Hunter is an impressive debut. With nine original songs and one arrangement of a traditional song (‘My Flower, My Companion and Me’) the duo demonstrate an instinctive ear for melody that’s both memorable and heart-warming, providing the perfect setting for Alden’s beautifully clear yet equally heart-warming vocals.

When I first began to play the opening song and title track ‘Hunter’ I did initially have a nagging feeling that it would be from that canon of traditional songs that are oh so beautifully written and sung but dwell on man’s strange obsession for chasing small furry animals for fun – but no! ‘Hunter’ is actually a lovely story of two normally solitary animals – the grey wolf and the brown bear – forming a magical and unlikely friendship. Many of the songs on this album celebrate the couple’s love of the natural world and their concern for its future – using that age old-gift of folk story-telling to convey a narrative that’s both charming and thought-provoking in equal measure.

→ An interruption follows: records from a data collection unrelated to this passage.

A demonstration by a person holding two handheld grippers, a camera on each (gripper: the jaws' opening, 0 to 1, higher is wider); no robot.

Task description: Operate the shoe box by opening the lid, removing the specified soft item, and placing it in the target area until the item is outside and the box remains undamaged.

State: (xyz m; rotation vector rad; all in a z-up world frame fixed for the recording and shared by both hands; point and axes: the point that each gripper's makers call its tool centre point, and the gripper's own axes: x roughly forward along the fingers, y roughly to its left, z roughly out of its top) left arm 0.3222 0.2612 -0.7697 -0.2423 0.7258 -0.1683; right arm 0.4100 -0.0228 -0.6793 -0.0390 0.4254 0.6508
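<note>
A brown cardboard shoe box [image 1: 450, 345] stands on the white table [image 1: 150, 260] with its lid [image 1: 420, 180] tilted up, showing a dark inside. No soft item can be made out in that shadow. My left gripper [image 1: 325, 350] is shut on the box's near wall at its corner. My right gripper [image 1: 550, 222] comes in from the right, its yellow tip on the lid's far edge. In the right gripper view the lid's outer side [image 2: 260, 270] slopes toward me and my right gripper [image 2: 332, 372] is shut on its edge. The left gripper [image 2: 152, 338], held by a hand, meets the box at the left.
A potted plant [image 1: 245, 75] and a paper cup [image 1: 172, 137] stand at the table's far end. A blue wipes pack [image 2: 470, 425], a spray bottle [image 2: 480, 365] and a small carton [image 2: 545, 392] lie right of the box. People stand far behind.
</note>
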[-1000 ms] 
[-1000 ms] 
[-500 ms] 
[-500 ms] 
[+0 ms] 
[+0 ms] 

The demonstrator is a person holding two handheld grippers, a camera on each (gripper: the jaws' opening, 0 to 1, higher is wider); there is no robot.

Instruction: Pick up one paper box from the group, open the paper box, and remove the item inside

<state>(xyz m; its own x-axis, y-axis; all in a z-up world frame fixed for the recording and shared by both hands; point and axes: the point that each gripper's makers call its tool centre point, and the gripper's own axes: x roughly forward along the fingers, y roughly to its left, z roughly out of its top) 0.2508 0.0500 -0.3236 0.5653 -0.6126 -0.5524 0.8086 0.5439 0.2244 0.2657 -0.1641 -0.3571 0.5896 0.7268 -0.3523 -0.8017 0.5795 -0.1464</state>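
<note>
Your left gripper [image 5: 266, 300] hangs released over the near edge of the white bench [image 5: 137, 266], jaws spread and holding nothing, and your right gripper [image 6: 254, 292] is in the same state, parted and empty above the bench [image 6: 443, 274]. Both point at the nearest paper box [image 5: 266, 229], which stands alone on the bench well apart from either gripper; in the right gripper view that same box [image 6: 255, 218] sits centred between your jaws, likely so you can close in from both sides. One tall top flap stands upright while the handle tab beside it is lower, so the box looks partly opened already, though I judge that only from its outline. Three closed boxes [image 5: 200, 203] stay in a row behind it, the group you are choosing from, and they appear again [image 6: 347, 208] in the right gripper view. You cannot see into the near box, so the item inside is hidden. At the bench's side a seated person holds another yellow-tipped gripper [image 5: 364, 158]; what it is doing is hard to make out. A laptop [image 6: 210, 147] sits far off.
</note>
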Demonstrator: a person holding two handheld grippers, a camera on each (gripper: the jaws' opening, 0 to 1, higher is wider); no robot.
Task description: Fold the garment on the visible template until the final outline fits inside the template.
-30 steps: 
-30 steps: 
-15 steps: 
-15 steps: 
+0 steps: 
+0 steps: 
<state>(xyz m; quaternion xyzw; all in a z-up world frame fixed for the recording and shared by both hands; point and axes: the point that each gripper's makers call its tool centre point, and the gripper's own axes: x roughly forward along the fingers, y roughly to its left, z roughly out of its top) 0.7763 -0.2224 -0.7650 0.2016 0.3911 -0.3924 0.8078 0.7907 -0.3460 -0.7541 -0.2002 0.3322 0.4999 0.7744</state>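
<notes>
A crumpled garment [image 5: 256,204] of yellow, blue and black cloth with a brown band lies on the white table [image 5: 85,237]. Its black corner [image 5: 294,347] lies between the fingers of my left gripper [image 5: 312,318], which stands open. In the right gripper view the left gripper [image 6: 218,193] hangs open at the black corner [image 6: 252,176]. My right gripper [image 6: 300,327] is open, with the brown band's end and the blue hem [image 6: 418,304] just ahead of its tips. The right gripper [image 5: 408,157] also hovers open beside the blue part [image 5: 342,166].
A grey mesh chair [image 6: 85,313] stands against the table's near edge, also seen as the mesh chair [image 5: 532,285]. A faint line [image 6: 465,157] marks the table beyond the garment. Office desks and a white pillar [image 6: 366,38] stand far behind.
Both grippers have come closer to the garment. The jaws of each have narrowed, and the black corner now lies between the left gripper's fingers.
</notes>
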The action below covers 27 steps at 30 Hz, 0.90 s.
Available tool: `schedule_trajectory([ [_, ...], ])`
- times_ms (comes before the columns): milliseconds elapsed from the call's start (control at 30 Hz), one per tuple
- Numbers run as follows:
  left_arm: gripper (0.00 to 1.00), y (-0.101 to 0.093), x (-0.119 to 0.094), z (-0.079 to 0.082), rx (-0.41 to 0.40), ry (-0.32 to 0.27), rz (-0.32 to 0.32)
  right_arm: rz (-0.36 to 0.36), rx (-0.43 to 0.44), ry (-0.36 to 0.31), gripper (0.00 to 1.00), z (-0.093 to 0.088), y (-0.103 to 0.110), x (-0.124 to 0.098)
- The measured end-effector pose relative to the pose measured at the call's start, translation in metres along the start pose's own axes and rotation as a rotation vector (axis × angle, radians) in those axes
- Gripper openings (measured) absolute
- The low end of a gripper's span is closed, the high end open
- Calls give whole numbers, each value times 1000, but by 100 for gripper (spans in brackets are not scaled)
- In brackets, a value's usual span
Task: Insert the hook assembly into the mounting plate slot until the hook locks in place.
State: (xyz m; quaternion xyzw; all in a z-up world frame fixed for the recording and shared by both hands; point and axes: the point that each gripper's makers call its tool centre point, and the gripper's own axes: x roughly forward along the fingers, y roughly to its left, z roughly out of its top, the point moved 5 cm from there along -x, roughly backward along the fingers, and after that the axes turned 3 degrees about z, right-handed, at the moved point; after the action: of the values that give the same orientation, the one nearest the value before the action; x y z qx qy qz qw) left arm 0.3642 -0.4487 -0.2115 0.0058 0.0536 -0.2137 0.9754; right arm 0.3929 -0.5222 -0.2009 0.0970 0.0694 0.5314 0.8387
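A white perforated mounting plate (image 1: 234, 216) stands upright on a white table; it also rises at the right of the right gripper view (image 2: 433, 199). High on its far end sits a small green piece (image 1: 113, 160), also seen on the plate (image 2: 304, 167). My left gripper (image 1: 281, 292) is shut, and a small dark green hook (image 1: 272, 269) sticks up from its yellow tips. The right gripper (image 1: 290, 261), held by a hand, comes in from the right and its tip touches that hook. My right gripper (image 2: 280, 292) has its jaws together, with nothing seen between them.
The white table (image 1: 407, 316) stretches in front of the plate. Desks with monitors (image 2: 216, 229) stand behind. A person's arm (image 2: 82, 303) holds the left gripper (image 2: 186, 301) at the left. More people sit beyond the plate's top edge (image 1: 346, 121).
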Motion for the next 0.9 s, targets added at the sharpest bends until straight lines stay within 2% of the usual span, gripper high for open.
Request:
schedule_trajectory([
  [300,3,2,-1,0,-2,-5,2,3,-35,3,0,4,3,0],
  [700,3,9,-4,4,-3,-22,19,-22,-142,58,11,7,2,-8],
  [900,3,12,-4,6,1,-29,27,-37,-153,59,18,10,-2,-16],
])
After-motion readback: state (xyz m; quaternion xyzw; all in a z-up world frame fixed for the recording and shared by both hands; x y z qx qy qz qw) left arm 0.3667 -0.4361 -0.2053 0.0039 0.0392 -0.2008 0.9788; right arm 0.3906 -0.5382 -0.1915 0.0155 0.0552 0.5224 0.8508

Joining Alden (guitar, vocals, banjo) and Patterson (fiddle, vocals, viola, cello, tenor guitar and shruti box) is Calum McKennie on double bass. Patterson himself produces and Alden provides all the artwork.

Beautifully packaged with a hand-printed sleeve and illustrated booklet where the duo share information about the background and inspiration for the songs, Hunter really is a delightful album and well worth a punt.